- TASK OBJECTIVE -
Lines with the string "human" must each be copied from the listing.

- TASK DATA -

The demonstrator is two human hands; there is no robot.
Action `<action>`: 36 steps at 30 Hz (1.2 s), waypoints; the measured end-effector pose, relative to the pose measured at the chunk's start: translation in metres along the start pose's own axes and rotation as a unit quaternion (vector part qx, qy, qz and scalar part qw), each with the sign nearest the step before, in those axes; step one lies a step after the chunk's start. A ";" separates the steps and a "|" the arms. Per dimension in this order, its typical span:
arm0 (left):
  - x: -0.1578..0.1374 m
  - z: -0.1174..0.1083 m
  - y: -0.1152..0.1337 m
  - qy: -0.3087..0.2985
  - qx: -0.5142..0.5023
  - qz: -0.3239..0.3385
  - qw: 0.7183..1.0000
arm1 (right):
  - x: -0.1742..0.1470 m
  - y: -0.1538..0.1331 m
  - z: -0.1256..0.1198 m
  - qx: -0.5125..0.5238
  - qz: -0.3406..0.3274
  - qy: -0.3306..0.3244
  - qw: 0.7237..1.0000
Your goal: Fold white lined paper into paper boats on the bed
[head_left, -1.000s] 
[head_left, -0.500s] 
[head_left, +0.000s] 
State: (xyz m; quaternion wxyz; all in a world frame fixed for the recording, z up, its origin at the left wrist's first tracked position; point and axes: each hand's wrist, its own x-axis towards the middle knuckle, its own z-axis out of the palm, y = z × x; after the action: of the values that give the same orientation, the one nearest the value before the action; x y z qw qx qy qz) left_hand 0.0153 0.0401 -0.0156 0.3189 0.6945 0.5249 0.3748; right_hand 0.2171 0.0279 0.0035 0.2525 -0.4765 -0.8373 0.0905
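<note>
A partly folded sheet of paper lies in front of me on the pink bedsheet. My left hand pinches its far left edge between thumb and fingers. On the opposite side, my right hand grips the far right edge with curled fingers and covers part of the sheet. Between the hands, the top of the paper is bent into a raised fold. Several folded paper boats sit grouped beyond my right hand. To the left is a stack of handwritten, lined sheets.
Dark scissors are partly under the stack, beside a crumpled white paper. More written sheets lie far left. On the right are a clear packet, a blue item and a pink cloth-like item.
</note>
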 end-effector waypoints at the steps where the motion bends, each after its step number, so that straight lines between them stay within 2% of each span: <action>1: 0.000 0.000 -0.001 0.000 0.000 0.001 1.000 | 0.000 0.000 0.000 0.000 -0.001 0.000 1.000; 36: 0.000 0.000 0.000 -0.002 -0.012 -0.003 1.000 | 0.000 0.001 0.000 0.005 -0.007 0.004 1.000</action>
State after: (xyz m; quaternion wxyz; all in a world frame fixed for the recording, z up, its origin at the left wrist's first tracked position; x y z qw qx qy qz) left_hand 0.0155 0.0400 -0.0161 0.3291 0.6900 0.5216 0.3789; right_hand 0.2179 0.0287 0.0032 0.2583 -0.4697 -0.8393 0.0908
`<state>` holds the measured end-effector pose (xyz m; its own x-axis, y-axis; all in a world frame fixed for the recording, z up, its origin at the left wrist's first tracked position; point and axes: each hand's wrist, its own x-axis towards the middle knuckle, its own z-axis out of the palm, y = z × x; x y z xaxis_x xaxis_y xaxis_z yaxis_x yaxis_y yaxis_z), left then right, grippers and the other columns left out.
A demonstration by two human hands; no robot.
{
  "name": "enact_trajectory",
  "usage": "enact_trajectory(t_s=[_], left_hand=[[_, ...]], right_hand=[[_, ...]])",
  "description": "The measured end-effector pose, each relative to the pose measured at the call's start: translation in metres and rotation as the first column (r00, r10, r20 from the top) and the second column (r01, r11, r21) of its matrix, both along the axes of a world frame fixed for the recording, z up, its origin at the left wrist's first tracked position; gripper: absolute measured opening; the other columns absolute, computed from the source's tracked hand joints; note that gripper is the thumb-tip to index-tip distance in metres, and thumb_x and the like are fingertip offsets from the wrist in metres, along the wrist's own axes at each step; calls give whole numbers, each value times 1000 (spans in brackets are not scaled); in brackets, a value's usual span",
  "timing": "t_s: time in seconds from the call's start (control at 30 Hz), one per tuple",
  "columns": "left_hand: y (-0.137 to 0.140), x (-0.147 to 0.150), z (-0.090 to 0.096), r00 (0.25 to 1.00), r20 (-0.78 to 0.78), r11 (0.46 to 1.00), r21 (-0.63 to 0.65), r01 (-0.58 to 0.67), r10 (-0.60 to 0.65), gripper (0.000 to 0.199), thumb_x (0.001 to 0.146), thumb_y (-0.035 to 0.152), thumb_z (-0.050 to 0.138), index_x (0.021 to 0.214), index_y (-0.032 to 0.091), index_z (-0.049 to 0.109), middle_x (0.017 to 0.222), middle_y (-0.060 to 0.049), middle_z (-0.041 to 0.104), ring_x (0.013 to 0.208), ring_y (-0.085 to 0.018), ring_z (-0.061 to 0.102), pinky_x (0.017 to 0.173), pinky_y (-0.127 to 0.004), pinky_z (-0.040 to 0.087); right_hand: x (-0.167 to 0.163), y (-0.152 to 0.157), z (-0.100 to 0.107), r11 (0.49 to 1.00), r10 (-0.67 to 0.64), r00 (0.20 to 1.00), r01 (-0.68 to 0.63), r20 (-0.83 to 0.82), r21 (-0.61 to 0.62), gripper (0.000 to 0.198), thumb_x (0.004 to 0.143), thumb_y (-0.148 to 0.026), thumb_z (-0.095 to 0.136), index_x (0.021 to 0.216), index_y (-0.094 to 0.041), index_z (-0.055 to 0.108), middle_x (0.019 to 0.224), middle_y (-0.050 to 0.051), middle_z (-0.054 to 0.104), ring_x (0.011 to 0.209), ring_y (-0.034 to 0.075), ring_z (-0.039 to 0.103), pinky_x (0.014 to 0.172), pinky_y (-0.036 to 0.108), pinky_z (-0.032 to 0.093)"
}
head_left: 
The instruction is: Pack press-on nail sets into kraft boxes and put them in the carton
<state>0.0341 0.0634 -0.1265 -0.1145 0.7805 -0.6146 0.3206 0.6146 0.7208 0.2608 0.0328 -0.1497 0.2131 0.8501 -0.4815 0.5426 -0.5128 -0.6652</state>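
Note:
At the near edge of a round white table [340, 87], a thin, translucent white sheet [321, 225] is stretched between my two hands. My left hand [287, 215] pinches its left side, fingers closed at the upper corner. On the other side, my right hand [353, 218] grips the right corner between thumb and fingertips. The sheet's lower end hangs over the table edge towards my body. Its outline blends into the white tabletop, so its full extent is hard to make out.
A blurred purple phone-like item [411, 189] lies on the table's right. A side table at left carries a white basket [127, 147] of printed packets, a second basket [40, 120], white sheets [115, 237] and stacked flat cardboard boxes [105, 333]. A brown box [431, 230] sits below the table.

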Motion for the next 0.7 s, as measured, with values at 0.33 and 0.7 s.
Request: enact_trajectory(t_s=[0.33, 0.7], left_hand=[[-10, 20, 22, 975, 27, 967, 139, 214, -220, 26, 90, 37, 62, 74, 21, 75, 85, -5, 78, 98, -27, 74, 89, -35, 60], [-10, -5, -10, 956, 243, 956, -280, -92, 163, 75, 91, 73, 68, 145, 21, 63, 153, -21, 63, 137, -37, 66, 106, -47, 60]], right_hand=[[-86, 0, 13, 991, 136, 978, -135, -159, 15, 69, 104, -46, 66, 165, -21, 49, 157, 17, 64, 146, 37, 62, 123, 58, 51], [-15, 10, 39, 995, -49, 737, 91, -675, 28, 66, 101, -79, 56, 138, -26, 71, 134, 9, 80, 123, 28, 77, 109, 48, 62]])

- EXERCISE OUTPUT -
The demonstrator is two human hands; there is no robot.
A demonstration by two human hands; no robot.

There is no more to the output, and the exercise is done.